From the Bayesian perspective, looking at \(\operatorname{Dir}(\alpha_{1}, \dots, \alpha_{n})\) the parameters \(\alpha_{j}\) encode the amount of evidence or number of observations of rolling an n-sided die, we witness side j approximately \(\alpha_{j}\) times.

It is tempting to use the Dirichlet distribution for estimating voting behavior, because a voter casts their ballot for a Democrat, a Republican, or a third-party candidate. The problem with this is, if we just set \(\alpha_{1}\) to the number of votes for the Democratic candidate (and likewise for the other parameters), there is too little variation. If we've seen a die turn up 1 and 6 roughly 99% of the time, we can be confident it will do so in the future. (We have such confidence about the Sun rising, after all.)

The problem: given observed outcomes \(x_{j}\) (dice rolls), we can form the approximate probabilities \(p_{j} = x_{j}/\sum_{\ell}x_{\ell}\). Using these probabilities, we can estimate the parameters of the Dirichlet distribution. I'm really interested in finding sensible values for \[\alpha_{0} = \alpha_{1} + \dots + \alpha_{n}.\tag{1}\] This quantity in Eq (1) is called the Precision of the Dirichlet distribution.

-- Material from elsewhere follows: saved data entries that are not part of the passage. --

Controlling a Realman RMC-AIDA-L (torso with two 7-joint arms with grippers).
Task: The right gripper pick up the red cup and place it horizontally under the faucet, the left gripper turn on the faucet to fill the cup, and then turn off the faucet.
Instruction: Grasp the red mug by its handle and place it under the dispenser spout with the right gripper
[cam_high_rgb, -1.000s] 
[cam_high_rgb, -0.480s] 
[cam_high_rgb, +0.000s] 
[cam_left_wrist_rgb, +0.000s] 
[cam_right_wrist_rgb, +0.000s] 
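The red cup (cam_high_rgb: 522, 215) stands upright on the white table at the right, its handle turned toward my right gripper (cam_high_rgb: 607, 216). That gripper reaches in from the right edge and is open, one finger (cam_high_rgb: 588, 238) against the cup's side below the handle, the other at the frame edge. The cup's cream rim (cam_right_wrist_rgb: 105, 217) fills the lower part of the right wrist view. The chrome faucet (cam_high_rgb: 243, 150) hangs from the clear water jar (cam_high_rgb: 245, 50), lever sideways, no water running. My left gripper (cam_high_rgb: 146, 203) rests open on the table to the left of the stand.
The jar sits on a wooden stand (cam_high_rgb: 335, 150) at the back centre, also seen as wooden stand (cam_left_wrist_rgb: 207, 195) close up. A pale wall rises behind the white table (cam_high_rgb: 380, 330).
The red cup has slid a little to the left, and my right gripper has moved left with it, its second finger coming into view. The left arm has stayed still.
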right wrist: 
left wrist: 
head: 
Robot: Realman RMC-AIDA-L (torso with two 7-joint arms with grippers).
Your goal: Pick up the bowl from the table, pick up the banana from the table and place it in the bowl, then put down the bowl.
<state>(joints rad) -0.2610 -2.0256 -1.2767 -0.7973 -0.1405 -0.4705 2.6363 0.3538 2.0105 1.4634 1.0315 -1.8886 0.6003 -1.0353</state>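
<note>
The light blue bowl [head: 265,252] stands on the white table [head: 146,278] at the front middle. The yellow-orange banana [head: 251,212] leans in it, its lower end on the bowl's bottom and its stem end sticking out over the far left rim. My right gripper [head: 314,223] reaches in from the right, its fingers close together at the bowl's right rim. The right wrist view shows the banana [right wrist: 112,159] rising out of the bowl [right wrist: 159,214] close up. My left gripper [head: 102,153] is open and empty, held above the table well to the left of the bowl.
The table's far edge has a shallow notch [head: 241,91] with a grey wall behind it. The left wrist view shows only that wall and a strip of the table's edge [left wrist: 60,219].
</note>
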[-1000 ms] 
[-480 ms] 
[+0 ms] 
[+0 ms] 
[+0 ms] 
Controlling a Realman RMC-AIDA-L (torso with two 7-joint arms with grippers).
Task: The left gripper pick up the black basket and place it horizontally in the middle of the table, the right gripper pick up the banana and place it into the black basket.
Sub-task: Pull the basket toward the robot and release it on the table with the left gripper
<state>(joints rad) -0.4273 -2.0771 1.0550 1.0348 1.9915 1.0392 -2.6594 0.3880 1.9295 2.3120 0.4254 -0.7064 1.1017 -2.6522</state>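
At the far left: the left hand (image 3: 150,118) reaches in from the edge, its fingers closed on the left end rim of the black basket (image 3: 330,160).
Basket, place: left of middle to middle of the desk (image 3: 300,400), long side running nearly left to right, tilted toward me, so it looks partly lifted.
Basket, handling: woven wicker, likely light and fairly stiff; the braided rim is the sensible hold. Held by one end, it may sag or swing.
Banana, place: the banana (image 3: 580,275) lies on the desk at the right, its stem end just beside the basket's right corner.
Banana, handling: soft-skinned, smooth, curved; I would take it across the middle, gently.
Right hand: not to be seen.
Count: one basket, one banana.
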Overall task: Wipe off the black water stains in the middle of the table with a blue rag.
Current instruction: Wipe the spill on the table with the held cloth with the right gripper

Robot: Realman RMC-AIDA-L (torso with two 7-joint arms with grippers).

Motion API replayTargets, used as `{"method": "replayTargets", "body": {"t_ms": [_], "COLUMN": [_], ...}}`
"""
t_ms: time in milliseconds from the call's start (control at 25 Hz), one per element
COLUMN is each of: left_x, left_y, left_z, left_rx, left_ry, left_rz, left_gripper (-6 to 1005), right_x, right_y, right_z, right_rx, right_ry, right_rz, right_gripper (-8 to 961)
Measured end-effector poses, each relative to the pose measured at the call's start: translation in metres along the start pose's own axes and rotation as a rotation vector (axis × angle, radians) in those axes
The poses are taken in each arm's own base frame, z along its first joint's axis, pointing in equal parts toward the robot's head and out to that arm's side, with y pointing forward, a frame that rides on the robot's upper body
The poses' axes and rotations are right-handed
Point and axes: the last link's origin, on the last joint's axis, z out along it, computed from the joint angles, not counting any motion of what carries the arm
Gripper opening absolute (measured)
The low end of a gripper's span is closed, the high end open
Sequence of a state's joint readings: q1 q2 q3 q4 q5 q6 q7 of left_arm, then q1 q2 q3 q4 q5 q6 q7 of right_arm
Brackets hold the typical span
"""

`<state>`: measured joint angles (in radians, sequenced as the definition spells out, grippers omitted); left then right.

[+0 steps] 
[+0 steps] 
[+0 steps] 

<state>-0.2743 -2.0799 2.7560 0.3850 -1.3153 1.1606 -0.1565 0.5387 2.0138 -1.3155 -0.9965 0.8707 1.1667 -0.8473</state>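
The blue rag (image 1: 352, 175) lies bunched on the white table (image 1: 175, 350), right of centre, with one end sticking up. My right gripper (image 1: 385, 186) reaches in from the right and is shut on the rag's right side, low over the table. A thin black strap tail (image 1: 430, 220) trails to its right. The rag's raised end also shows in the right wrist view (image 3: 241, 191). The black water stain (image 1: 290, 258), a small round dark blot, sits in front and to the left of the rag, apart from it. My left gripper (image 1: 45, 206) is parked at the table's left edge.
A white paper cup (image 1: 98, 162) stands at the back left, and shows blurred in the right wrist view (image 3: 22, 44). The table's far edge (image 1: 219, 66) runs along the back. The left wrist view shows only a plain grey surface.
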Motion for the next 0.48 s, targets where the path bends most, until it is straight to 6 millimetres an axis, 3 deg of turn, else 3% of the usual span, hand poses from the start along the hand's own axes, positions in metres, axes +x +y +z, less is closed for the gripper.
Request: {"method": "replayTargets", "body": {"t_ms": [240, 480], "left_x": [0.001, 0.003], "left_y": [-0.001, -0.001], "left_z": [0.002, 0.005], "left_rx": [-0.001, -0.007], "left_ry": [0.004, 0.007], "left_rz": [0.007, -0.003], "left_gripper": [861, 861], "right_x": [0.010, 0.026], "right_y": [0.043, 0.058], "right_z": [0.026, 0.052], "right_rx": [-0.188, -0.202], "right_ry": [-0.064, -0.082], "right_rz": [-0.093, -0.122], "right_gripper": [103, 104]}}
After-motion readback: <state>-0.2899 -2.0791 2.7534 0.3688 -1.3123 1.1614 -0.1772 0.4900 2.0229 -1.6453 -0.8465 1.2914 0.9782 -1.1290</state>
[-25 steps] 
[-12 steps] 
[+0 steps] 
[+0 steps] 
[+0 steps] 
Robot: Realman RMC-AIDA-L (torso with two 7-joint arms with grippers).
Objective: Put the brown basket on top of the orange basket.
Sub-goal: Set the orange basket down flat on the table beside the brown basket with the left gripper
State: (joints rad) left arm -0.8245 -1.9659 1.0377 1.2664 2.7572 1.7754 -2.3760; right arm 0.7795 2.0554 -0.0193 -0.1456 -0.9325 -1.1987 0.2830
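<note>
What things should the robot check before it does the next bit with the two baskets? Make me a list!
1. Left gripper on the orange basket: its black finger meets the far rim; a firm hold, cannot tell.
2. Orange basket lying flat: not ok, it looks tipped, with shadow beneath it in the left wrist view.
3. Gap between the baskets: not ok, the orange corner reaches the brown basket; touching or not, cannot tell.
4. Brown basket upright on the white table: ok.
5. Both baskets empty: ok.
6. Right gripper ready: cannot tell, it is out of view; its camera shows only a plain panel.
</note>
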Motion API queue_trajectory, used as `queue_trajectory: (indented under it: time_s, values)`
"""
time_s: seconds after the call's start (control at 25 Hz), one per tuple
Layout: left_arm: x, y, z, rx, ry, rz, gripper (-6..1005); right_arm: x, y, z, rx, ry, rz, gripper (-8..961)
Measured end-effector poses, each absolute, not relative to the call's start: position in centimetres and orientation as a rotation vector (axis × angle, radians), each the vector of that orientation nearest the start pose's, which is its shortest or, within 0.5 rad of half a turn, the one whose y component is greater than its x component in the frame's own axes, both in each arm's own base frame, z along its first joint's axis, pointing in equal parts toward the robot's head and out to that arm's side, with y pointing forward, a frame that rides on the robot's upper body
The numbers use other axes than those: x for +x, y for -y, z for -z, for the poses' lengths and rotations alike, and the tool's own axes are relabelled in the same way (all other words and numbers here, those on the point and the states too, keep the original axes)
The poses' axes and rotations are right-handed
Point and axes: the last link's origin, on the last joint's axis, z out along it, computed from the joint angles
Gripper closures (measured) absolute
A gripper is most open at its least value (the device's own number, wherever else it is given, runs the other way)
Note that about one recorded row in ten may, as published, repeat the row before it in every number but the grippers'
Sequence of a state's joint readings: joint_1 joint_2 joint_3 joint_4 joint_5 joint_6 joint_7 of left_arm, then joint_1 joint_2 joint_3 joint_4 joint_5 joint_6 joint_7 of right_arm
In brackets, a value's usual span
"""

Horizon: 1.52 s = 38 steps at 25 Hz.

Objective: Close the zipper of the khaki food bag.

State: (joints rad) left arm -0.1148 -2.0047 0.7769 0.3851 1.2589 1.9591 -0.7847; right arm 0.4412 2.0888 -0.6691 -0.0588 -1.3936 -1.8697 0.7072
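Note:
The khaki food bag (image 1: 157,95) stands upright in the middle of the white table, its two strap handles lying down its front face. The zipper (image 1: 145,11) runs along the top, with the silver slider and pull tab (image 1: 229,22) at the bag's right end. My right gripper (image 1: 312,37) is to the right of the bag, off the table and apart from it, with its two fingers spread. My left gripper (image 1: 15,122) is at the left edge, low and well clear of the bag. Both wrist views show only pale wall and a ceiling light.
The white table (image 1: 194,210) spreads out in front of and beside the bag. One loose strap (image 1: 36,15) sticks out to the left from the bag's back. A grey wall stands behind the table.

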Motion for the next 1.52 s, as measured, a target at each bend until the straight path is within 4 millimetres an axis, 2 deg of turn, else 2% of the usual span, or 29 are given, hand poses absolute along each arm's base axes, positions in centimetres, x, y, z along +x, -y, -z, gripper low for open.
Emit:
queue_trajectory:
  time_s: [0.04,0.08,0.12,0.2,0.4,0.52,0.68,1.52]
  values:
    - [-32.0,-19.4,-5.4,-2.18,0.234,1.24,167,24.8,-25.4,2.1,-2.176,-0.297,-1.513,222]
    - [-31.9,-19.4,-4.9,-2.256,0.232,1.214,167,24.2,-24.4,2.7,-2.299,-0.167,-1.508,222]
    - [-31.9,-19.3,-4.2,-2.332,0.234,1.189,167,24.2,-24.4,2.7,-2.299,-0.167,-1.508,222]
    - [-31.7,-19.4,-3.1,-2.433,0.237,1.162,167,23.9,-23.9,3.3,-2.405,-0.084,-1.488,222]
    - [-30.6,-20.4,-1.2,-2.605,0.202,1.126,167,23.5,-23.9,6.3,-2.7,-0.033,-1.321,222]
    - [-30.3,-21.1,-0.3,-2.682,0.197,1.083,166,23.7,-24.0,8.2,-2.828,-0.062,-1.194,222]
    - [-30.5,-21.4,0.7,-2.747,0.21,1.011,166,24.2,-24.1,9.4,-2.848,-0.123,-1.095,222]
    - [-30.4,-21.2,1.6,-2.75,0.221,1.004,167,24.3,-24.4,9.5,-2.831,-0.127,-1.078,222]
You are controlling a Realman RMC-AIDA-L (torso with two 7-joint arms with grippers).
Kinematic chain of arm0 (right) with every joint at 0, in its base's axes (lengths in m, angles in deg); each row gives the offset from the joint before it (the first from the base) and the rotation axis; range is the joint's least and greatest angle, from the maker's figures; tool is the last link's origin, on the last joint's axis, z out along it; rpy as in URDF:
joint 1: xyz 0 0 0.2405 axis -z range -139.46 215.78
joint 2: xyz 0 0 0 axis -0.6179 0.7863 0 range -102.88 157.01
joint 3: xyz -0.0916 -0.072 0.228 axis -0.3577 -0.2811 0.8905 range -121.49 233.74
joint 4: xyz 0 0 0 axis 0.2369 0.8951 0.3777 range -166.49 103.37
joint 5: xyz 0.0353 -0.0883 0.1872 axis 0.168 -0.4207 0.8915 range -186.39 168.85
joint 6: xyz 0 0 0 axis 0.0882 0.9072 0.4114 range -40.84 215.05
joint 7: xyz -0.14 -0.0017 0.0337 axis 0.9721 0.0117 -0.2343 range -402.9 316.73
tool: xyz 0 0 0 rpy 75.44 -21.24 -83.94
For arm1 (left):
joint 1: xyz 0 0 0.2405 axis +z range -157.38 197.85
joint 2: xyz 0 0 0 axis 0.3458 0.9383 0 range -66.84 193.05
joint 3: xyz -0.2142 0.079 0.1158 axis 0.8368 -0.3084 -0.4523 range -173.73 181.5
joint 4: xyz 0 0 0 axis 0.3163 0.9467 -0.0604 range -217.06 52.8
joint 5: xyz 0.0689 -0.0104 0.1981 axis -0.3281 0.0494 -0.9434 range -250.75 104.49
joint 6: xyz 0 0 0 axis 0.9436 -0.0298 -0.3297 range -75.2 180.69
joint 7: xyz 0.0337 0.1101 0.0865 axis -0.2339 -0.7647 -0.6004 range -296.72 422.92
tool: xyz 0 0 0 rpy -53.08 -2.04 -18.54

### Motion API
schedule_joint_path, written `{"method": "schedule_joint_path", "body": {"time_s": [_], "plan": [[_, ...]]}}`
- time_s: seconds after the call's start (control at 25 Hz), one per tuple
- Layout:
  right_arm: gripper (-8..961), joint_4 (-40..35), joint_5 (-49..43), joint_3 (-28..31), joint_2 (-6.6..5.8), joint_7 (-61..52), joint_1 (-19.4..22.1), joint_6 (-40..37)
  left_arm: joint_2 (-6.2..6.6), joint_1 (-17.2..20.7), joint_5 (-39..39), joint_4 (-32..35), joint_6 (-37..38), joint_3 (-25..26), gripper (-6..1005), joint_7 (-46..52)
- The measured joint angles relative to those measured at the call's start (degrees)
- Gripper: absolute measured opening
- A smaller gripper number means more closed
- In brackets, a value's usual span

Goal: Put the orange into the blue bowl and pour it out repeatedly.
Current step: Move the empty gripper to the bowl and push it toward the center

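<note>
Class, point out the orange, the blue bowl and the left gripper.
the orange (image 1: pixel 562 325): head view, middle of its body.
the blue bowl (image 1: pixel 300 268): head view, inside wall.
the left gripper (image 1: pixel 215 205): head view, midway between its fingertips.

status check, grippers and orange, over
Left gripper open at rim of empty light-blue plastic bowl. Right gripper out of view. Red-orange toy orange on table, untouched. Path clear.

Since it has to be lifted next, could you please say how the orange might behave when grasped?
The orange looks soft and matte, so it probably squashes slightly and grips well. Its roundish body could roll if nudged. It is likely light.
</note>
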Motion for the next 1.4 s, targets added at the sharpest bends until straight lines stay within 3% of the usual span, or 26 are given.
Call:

More precisely, we will observe an election in K counties, so we will end up with a vector \(\vec{x}_{j}\) whose components are the votes received by candidate j in each county. This gives us a vector \(\vec{p}_{j}\) whose components are the proportion of the county's vote went to candidate j

Solution: we can make estimates of the Dirichlet distribution based on the data, then use this to estimate the various parameters of interest.

Different Algorithms

There are a variety of ways to estimate parameters, I'm looking at closed-form algorithms. In particular, the method of moments derived algorithms.

In a nutshell, the method of moments looks at the moments of random variables \(\mathbb{E}[X^{n}]\) in terms of the parameters of the distribution, then tries to solve for one of the parameters in terms of the expected values. When given a population, we substitute in the sample mean (and sample variance) for the expected values in these formulas, giving us numerical estimates.

Minka's Method

Minka (2012) gives the following scheme. The method of moments applied to the Dirichlet distribution with parameters \(\alpha_{i}\), if we let \(\alpha_{0} = \alpha_{1}+\dots+\alpha_{n}\), may be approximated from data \(\vec{p}_{i}\) (in the trials the proportion corresponding to \(\alpha_{i}\)) using \[\widehat{\alpha_{0}} = \frac{\mathbb{E}[p_{1}] - \mathbb{E}[p_{1}^{2}]}{\mathbb{E}[p_{1}^{2}] - \mathbb{E}[p_{1}]^{2}}\] we find the approximation \[\boxed{\widehat{\alpha_{i}} = \mathbb{E}[p_{i}]\widehat{\alpha_{0}} = \mathbb{E}[p_{i}]\frac{\mathbb{E}[p_{1}] - \mathbb{E}[p_{1}^{2}]}{\mathbb{E}[p_{1}^{2}] - \mathbb{E}[p_{1}]^{2}}}\tag{2}\] However, there is no reason why we should use \(p_{1}\) in determining \(\widehat{\alpha_{0}}\) instead of any other \(p_{i}\).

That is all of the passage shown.